DeepMind's DiLoCo - how big of a blow to compute governance?

Subjective for now as an MVP, might operationalize further/involve others in resolving as/if significant investment comes in - let me know your ideas!

Resolves Yes if compute governance turns out to be negligibly useful for reducing catastrophic AI risk because of DiLoCo style distributed training (or subsequent methods that build on it).
Resolves No if DiLoCo style distributed training turns out to have negligible impact on the success of compute governance.
Resolves N/A if compute governance turns out to be useless for reducing catastrophic AI risk regardless of DiLoCo.
But more likely than not, this will resolve to X%: my eventual estimate of how much less effective compute governance is given that DiLoCo style distributed training is possible, relative to a world where it wasn't.

My current thinking:
- There's a small chance that distributed training ultimately makes compute governance unviable. There's a reasonable chance that it makes it moderately less effective, by reducing by, let's say, an order of magnitude the concentrations of compute you need to target.
- From my read and chatting to a few compute governance folks, the DiLoCo paper seems moderately overhyped - seems like you still want workers colocated (which will become a bigger deal if models continue to scale), and some of the empirical results don't really compare apples to oranges (e.g. by messing around with optimizers).

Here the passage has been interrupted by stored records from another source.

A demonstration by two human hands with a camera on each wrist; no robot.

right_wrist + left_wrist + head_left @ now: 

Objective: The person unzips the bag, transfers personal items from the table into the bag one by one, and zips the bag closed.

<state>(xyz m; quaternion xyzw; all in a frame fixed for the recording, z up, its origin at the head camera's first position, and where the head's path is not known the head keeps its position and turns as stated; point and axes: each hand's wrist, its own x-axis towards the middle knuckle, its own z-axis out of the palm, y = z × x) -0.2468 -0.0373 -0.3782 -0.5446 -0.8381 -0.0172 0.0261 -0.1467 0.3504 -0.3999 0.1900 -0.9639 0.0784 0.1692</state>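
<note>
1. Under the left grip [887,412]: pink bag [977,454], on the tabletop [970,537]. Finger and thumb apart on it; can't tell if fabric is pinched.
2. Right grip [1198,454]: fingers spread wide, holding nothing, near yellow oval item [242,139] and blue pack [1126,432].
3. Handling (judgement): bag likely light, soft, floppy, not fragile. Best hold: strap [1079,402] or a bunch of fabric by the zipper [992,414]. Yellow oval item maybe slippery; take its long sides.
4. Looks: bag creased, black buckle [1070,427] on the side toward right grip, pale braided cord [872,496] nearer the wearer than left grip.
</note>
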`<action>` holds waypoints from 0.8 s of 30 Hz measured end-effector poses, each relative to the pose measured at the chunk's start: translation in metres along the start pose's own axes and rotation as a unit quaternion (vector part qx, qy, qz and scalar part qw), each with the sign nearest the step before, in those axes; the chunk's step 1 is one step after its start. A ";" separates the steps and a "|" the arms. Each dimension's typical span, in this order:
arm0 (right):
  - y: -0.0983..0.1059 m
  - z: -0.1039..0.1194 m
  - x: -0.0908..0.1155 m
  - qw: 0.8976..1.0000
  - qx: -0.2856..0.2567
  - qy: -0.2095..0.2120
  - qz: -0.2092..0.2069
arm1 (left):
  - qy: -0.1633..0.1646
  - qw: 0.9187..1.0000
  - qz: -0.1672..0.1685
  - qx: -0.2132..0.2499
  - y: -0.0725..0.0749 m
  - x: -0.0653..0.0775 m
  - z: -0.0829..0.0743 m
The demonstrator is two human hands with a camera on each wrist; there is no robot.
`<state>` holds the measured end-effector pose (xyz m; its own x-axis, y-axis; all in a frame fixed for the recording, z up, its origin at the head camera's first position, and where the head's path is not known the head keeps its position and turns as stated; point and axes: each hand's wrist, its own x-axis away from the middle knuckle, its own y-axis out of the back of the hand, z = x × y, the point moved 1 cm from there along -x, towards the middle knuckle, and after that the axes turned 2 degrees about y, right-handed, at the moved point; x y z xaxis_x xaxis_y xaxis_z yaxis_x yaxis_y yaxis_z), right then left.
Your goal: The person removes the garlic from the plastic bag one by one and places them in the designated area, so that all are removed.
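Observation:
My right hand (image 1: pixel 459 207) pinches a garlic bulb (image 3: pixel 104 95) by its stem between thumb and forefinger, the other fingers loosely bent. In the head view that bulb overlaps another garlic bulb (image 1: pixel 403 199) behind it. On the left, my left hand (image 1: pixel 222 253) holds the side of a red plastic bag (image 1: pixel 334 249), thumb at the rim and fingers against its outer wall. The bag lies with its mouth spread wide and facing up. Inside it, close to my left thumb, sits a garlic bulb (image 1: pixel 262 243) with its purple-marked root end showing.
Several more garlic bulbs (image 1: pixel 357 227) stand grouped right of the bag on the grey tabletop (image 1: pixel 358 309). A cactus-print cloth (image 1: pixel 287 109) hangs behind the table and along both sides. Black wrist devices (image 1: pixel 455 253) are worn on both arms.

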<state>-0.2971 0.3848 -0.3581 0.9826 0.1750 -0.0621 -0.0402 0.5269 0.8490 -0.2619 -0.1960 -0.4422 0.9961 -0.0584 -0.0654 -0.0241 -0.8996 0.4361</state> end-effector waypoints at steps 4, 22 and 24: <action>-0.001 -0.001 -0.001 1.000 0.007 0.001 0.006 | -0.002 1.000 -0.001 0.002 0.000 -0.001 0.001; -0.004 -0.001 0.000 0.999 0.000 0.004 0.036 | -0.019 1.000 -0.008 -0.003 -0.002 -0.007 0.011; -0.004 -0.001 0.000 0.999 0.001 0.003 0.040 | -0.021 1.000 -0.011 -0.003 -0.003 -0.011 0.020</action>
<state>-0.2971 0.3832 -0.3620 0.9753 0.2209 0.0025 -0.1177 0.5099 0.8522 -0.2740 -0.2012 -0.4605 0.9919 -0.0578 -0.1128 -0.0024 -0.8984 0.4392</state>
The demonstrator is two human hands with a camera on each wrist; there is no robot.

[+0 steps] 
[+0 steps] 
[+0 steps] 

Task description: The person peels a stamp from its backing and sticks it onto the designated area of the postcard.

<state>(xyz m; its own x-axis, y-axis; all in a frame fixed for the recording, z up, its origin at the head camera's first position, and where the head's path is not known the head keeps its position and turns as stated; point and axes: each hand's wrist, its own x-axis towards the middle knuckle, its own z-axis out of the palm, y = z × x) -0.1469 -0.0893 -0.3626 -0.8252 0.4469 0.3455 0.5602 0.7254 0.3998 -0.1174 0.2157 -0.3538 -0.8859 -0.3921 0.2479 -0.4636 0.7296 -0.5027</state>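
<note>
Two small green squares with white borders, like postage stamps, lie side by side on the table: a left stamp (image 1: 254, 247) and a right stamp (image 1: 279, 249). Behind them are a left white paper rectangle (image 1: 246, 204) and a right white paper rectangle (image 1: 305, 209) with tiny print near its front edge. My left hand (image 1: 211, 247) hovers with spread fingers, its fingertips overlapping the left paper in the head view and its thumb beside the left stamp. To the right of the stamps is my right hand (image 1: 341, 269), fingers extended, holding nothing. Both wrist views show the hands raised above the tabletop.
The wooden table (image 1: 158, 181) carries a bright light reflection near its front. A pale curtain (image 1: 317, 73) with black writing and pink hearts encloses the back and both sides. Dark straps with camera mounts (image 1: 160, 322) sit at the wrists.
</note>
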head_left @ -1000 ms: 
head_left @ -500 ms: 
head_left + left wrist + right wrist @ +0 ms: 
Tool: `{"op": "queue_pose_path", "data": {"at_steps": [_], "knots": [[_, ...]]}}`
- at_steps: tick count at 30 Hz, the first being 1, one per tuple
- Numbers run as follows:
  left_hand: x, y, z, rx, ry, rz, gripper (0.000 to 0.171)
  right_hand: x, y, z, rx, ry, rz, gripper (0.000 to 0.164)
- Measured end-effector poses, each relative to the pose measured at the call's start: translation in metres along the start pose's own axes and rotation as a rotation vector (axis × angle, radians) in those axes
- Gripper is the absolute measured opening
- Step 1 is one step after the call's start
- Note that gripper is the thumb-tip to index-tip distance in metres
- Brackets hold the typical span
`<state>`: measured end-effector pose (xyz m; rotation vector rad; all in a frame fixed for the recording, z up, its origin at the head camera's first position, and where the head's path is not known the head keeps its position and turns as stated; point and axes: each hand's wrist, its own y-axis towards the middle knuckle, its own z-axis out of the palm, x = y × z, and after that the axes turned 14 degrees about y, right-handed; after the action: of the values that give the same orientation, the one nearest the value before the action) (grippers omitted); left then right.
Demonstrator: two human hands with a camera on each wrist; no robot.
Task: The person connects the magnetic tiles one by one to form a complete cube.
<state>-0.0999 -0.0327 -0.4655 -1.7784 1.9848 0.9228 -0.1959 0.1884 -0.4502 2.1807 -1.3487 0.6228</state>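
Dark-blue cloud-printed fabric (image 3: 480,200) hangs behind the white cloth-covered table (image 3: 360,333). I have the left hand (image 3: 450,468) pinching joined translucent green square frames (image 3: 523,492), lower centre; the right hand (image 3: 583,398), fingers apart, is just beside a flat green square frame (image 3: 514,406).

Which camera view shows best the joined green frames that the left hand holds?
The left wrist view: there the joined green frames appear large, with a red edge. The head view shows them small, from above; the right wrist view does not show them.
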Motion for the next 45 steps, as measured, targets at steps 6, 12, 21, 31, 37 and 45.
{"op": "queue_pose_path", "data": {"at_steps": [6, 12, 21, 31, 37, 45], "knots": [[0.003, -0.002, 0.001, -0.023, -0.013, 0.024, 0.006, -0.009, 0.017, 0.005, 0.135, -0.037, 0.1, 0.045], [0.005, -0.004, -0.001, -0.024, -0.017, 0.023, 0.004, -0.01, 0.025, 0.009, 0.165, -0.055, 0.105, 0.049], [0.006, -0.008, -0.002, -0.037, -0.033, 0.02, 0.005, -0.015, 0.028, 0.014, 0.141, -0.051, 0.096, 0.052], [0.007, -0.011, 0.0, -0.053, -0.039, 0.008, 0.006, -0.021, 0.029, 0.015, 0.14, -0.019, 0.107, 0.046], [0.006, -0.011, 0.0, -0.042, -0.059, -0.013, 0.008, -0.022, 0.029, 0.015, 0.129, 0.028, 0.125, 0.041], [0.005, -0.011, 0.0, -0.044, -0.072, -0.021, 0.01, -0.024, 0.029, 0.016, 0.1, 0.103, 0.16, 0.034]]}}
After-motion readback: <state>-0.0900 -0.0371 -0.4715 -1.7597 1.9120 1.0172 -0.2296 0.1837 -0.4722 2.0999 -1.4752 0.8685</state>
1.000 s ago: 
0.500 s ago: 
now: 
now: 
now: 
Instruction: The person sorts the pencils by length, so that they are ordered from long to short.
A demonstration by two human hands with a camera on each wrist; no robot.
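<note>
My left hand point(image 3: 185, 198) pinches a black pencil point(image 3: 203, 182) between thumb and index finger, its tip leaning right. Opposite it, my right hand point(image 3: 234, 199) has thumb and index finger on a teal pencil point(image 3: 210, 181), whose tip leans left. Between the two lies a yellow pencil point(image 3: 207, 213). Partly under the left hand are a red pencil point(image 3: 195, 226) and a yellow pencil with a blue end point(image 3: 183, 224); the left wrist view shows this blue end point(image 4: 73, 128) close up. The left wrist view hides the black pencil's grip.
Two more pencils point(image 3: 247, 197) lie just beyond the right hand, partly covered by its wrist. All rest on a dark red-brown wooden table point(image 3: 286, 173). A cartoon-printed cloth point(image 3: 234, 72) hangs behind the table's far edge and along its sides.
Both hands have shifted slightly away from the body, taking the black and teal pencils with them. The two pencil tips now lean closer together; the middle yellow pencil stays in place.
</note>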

I'll start exiting my position if this hits 20 traders, to avoid COI in resolving.

---

Here's some background (thanks Bing):

Compute governance is the subfield of AI governance concerned with controlling and governing access to computational resources. One of the main challenges of compute governance is to prevent the misuse of powerful AI models by malicious actors, such as hostile states or terrorists. To do so, compute governance advocates for restricting access to the most advanced chips and supercomputers that are needed to train large foundation models.

DiLoCo is a distributed optimization algorithm that enables training of language models on islands of devices that are poorly connected. DiLoCo reduces the communication between devices by 500 times compared to standard approaches, while achieving similar performance. DiLoCo also allows for dynamic and heterogeneous resources, meaning that devices can join or leave the training process at any time.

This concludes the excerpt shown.